In truth, the free trade fanaticism, which today distinguishes the sect of economists, is not understandable, aside from the extraordinary efforts by which it tries to propagate the commerce of money and to multiply credit institutions

What then, once more, is credit? It is, answers the theory, a release of engaged value, which permits the making of this same value, which before was sluggish, circulable; or, to speak a language more simple: credit is the advance made by a capitalist, against a deposit of values of difficult exchange, of the merchandise the most susceptible of being exchanged, in consequence the most precious of all money, money which holds in suspense all exchangeable values, and without which they would themselves be struck down by the interdiction; money which measures, dominates and subordinates all other products; money with which alone one discharges one’s debts and frees oneself from one’s obligations; money which assures nations, as well as individuals, well being and independence; money, finally, that not only is power, but liberty, equality, property, everything.

This is what the human species, by an unanimous consent, has understood; that which the economists know better than anyone, but what they never have ceased combating with a comical stubbornness, to sustain I know not what fantasy of liberalism in contradiction to their most loudly confessed principles.
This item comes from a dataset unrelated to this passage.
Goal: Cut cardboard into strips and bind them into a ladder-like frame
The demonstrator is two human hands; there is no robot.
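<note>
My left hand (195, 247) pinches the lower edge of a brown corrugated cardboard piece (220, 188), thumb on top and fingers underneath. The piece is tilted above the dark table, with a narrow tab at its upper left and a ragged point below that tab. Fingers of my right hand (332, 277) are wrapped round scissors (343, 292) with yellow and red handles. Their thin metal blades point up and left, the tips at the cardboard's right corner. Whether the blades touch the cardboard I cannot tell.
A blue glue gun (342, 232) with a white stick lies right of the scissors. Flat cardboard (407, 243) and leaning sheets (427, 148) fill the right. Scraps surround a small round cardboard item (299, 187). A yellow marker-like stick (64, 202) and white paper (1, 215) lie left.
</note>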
Credit was invented to assist labour, to bring into the hands of the worker the instrument that destroys him, money: and they proceed from there to maintain that, among manufacturing nations, the advantage of money in exchange is nothing; but that it is insignificant in balancing their accounts in merchandise or specie: that it is low prices alone that they have to consider!

But if it is true that, in international commerce, the precious metals have lost their preponderance, this means that, in international commerce, all values have reached the same degree of determination, and like money, are equally acceptable; in other words, that the law of exchange is found, and labour is organised, among the various nations. Then, let them formulate this law; let them explain that organisation, and, instead of talking of credit and forging new chains for the labouring class, let them teach, by an application of the principle of international equilibrium, all the manufacturers who ruin themselves because they are not exchanging, teach those workers, who die of hunger because they have no work, how their products, how the work of their hands are values which they can use for their consumption, as well as if they were bank-bills or money. What! this principle which, following the economists, rules the trade of nations, is inapplicable to private industry! How is this? Why? Some reasons, some proofs, in the name of God.